You’ve probably heard that a dab of toothpaste can clear a pimple when you’re in a pinch, which sounds like a pretty sweet life hack — after all, you can pretty much find toothpaste anywhere, anytime. (Not to mention it’s a lot cheaper than most spot treatments.)
But none of that matters if it doesn’t actually work, so is there any truth to this home remedy? Here’s what you need to know.
There *is* some science behind putting toothpaste on pimples.

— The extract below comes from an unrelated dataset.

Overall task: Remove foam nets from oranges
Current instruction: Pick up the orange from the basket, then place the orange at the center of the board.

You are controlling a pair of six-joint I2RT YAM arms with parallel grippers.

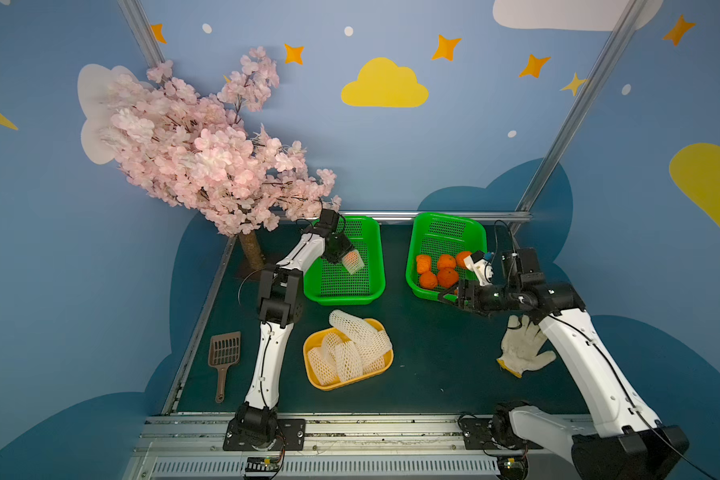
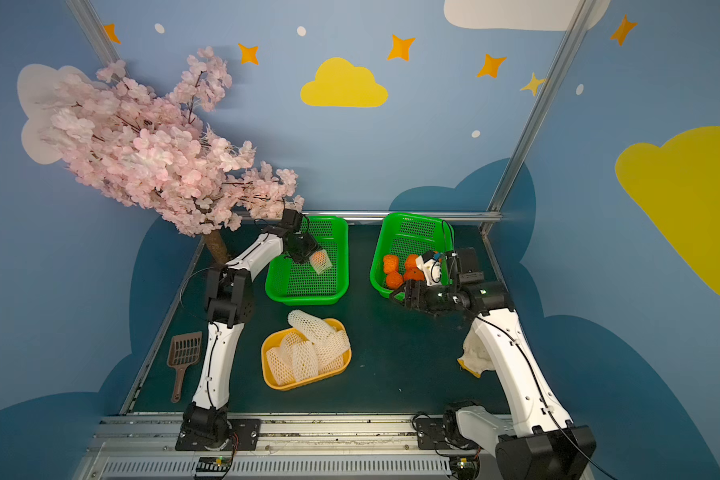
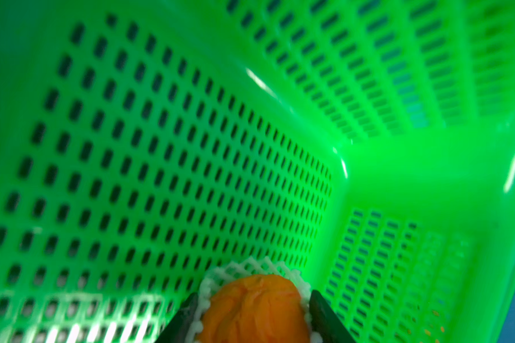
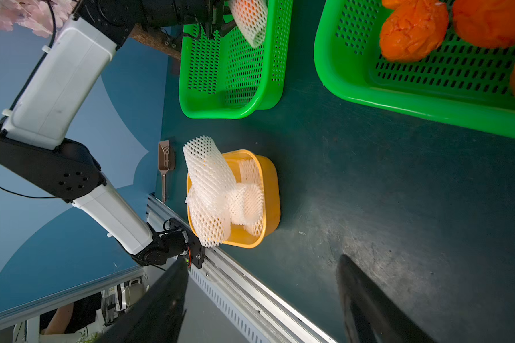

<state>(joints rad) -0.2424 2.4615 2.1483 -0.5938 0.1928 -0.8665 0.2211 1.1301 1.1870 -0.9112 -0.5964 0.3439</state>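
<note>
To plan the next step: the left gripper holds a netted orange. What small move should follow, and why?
Probably carry the netted orange toward the right gripper: the left gripper clamps it; the right is open, empty, free to strip it.

— How much of the netted orange (image 3: 252, 308) shows from the left wrist?
— One end only; the picture's edge cuts the rest. The left gripper (image 3: 252, 295) shows just stubs of its fingers (image 3: 180, 320), and the green basket (image 3: 161, 148) around it is blurred.
— The bare oranges (image 1: 446, 276)?
— The right arm (image 1: 574, 334) covers part of the far right one, so I can't count them.
— The glove (image 2: 476, 353)?
— Mostly behind that arm in a top view.
— Foam nets (image 1: 352, 328) in the yellow tray (image 1: 341, 385)?
— Overlapping; number unclear. The right gripper (image 4: 262, 261) is two dark blurs running off the picture's edge.
</note>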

The idea of using toothpaste to treat acne isn’t totally baseless. Joshua Zeichner, M.D., director of cosmetic and clinical research in dermatology at Mount Sinai hospital in New York, said to Women’s Health, “many toothpastes used to contain an ingredient called triclosan, which is an antimicrobial that helped kill acne-causing bacteria on the skin.” But this ingredient turned out to be pretty controversial — the FDA suggests that triclosan could “negatively affect thyroid hormones.” Therefore, many toothpastes nowadays don’t contain triclosan. But it’s probably safe to ignore these types of toothpastes altogether.

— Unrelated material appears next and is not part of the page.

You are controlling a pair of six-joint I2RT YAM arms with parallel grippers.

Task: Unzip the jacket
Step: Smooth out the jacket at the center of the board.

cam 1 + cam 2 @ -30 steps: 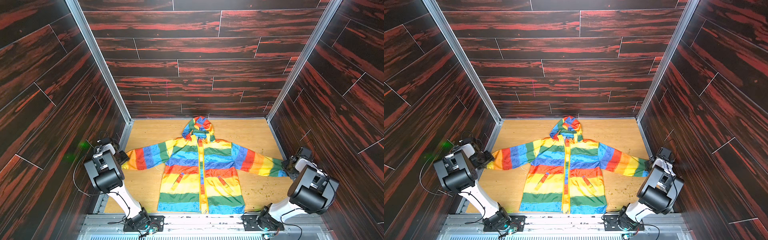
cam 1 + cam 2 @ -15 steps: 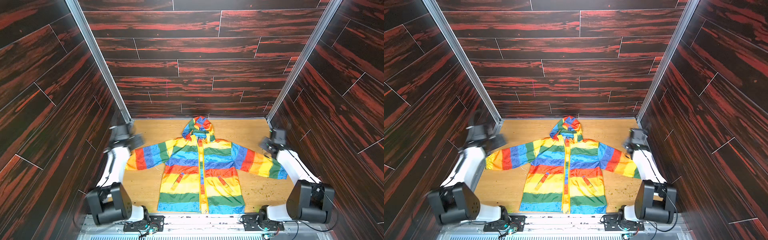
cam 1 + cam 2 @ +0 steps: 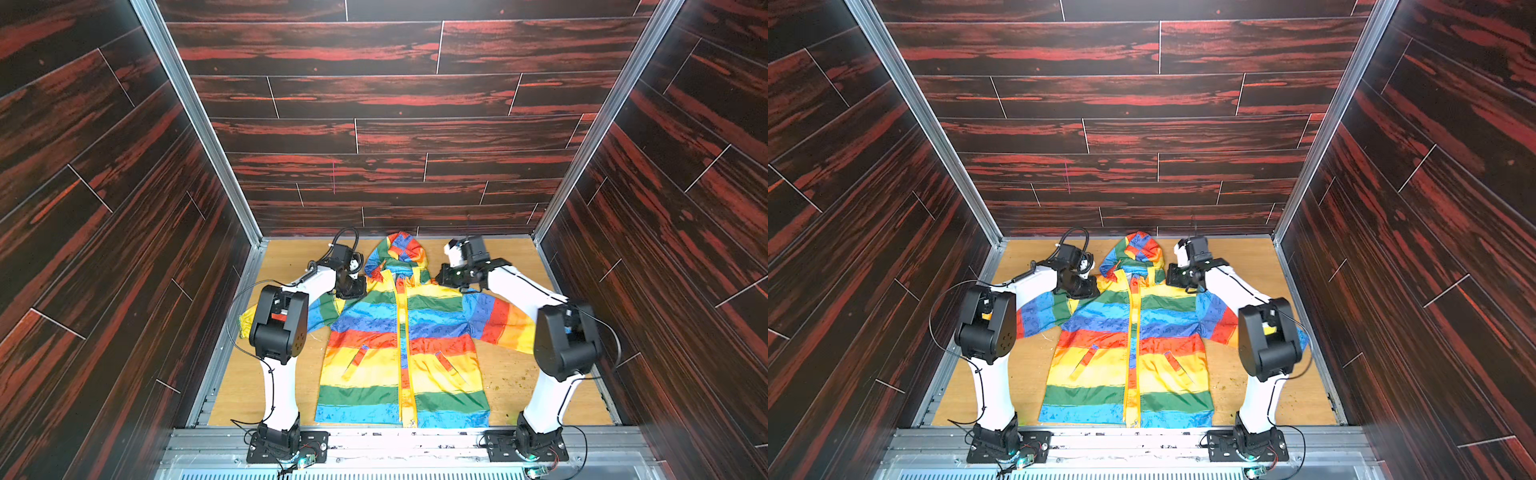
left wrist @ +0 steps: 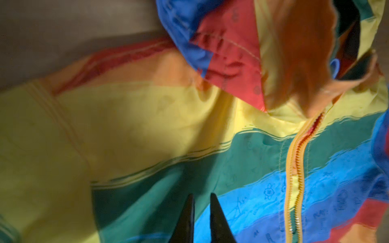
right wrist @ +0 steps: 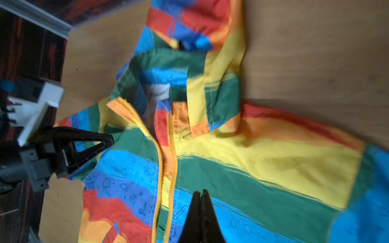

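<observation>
Between dark red-streaked plank walls (image 3: 374, 95), we are seeing one jacket (image 3: 374, 332) lying flat on the wooden tabletop (image 3: 291, 374), our two arms now reaching its collar after swinging in from the sleeves, the left gripper (image 4: 201, 195) standing a sliver apart and empty, the right gripper (image 5: 201, 192) pressing closed on nothing.

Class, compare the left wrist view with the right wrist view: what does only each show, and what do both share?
Only the left wrist view: the shoulder seam on the left arm's side of the jacket. Only the right wrist view: the right gripper, jaws shut over the green stripe, and the dark wall. Both: the hood, the yellow zipper parted near the collar, the wooden table, and the left gripper, jaws narrowly apart.
</observation>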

However, a few other common ingredients in toothpaste — like baking soda, hydrogen peroxide, and alcohol — can help dry out a pimple. Plus, according to Healthline, menthol in toothpastes “can create a tingly feeling that may temporarily reduce pain and swelling.” So, yes, the tube of toothpaste on your bathroom counter does have ingredients that can help with pimples. But there’s a catch…
Toothpaste isn’t meant for skin.
That’s not a dealbreaker on its own, since plenty of beauty products can pull double duty. (I mean, lip balm on cracked cuticles = total lifesaver.) But your skin is a teensy bit more delicate than your teeth, and some ingredients in toothpaste — like fluoride and methanol — can cause skin irritation, especially if you have sensitive skin.

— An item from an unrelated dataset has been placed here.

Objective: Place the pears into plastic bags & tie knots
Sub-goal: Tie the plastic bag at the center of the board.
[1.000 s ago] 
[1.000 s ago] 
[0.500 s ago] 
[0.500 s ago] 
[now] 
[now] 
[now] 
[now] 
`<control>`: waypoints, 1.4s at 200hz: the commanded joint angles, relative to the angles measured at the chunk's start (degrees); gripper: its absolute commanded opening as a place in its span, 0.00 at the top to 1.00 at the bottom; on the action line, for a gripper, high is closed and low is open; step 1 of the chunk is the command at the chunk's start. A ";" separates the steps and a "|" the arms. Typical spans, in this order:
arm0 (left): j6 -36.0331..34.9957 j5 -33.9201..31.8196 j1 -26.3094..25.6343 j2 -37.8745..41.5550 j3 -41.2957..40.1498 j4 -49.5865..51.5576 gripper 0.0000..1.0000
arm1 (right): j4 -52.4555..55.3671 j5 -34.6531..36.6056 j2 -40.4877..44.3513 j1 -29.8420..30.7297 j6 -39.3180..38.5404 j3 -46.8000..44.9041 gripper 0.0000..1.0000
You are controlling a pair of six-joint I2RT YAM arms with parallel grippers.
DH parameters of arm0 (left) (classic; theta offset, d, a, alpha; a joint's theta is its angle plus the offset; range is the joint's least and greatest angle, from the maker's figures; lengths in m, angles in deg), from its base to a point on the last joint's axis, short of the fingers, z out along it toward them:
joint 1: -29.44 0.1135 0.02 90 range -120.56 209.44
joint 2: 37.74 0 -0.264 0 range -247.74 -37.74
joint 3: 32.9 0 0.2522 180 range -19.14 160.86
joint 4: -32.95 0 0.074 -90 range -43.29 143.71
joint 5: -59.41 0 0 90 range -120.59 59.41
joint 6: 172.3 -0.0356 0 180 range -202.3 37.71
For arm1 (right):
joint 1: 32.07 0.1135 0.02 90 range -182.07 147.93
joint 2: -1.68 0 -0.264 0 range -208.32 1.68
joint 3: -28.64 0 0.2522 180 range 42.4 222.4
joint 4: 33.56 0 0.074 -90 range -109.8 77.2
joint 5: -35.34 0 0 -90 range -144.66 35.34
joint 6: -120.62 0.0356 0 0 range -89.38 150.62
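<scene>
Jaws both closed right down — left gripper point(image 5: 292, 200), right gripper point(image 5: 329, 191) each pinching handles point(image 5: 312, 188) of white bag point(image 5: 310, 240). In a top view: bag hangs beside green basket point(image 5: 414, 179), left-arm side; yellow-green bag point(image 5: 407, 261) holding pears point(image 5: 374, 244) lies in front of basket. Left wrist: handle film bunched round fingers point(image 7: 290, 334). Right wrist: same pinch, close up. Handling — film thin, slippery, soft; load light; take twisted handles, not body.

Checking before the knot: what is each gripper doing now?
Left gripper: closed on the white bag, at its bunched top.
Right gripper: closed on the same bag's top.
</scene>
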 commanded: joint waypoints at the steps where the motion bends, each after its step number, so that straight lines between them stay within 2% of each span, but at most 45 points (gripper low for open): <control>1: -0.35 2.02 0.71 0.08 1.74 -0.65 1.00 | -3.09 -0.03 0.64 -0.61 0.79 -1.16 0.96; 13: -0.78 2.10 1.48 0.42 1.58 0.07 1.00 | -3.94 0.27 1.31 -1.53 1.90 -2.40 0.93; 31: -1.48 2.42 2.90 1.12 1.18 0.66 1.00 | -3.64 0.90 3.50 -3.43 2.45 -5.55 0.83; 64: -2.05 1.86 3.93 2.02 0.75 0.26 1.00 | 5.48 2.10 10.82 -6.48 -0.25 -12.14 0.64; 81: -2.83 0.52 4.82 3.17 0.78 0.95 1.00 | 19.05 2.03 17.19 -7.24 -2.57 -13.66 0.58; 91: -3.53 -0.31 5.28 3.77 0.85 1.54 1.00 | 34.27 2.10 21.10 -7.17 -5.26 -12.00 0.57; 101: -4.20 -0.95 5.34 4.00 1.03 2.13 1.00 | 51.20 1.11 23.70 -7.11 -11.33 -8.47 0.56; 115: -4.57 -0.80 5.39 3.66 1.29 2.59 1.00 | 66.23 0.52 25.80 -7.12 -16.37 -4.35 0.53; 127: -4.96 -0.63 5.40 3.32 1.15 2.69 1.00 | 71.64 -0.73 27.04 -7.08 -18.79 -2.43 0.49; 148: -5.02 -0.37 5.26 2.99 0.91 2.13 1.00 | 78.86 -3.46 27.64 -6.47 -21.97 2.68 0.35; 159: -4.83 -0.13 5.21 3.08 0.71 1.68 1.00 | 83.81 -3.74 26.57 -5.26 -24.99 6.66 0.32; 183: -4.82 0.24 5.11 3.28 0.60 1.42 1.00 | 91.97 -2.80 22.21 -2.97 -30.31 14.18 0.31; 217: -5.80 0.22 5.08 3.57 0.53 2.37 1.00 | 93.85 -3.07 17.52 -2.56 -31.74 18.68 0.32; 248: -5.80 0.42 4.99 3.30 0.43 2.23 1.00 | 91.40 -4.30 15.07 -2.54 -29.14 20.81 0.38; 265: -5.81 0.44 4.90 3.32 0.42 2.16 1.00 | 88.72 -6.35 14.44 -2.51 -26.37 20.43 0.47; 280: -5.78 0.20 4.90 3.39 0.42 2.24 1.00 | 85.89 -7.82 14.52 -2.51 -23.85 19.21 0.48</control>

“Toothpaste can irritate the skin and cause allergic contact dermatitis, especially if it’s flavored — which most are,” says Lauren Ploch, MD, a board-certified dermatologist at Georgia Dermatology & Skin Cancer Center.
Stick with the real deal.
Sure, you may be able to find a brand of toothpaste that’s free of harsh ingredients and doesn’t irritate your skin — but it’s better to wait until you can get to the drugstore and restock your spot treatment. Dr. Ploch recommends looking for one that contains benzoyl peroxide, an antibacterial ingredient that will help dry out the pimple and unclog blocked pores. (In a serious pimple emergency — say, the day before you take your yearbook photo — your derm can inject the zit with an anti-inflammatory steroid to shrink it, Dr. Ploch says.)
Until then, stick with regular cleanser, and dab the zit with an ice cube to ease any painful inflammation.
Bottom line, there are a few ingredients in toothpaste that can be effective in fighting acne on their own — but it also contains harsh ingredients that can irritate your skin and make your pimple even redder and angrier. Your best bet is to stick with skin care products that are made for the job.